Activity: Your task is to reproduce, exactly and only, the lines running from the line containing "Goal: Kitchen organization" to the end of the data below, both included.
━━━━━━
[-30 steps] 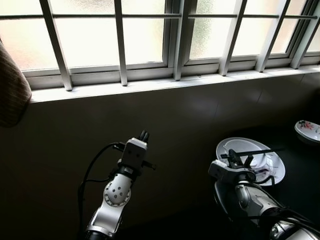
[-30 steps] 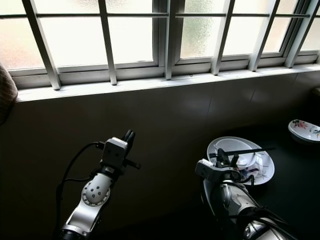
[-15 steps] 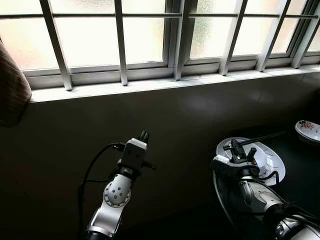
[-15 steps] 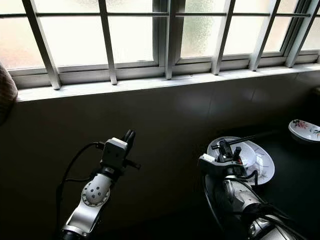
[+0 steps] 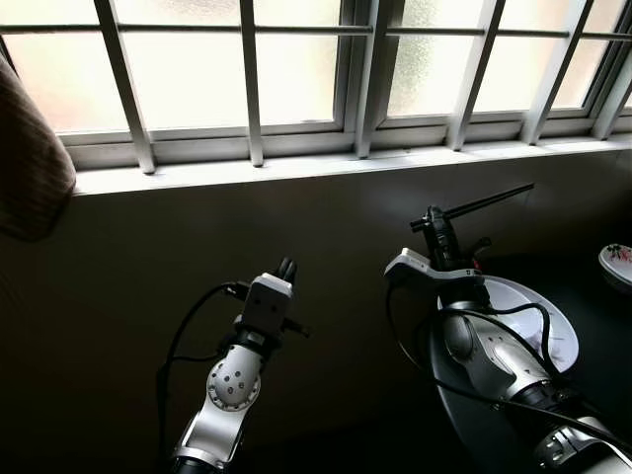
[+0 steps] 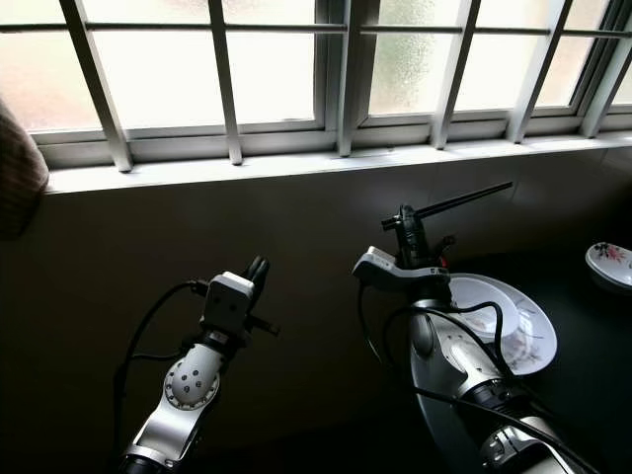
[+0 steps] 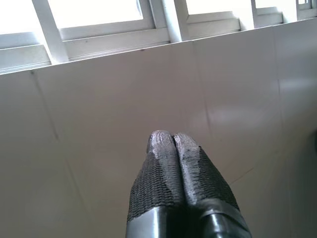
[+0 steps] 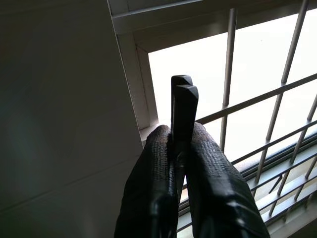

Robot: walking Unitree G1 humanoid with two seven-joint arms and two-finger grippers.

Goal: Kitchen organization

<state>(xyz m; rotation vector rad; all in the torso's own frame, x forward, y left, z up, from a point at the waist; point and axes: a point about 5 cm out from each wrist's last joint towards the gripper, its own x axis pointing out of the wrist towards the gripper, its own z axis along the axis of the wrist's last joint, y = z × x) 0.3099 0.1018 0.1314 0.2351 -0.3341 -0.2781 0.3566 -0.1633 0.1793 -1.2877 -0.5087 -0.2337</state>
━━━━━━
Task output:
Goal: Kitchen organization

<state>(xyz m; rotation vector rad; all in the torso's own frame, x forward, y left, z up, from a point at the waist; point and axes: a point about 5 cm out from each wrist's last joint towards the gripper, its own x axis pointing out of the wrist towards the gripper, its own z axis along the axis of the wrist's last joint, y = z × x) 0.3099 0.1018 0.1314 0.2351 -0.3341 -0.2781 0.3566 -0.1633 0.1793 -1.2877 -0.5087 -0.2337</state>

The answer has nothing more to it.